◆ Exercise ◆
Report each line of the material below where the word "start" can be found.
*** Opening of Exercise data ***
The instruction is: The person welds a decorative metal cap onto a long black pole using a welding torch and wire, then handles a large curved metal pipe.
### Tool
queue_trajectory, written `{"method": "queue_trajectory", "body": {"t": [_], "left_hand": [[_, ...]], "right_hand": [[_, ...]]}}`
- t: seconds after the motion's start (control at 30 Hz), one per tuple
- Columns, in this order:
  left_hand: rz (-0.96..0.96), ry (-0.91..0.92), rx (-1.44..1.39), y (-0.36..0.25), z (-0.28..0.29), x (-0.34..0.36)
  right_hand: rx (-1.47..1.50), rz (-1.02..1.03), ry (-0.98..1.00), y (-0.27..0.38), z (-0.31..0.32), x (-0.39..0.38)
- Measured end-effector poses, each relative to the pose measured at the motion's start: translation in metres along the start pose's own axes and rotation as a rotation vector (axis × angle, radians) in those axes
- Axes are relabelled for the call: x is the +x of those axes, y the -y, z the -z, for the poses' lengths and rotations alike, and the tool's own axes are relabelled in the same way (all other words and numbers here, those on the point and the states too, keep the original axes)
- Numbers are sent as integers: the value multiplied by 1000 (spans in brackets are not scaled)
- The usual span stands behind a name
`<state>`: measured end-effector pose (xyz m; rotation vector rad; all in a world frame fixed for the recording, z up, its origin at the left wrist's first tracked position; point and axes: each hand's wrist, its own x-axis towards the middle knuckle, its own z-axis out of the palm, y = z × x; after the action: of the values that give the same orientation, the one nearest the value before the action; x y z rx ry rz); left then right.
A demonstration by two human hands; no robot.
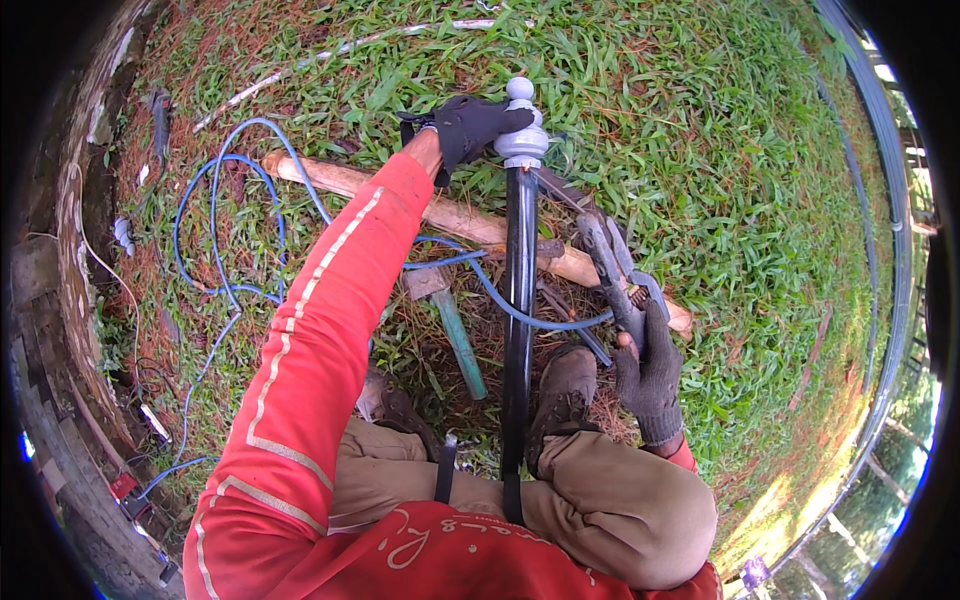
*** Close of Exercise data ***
◆ Written answer ◆
- t: seconds after the motion's start (control at 30 Hz), one per tuple
- Measured end-effector poses, each relative to the pose measured at the motion's start: translation in metres along the start pose's own axes and rotation as a rotation vector (axis × angle, radians) in those axes

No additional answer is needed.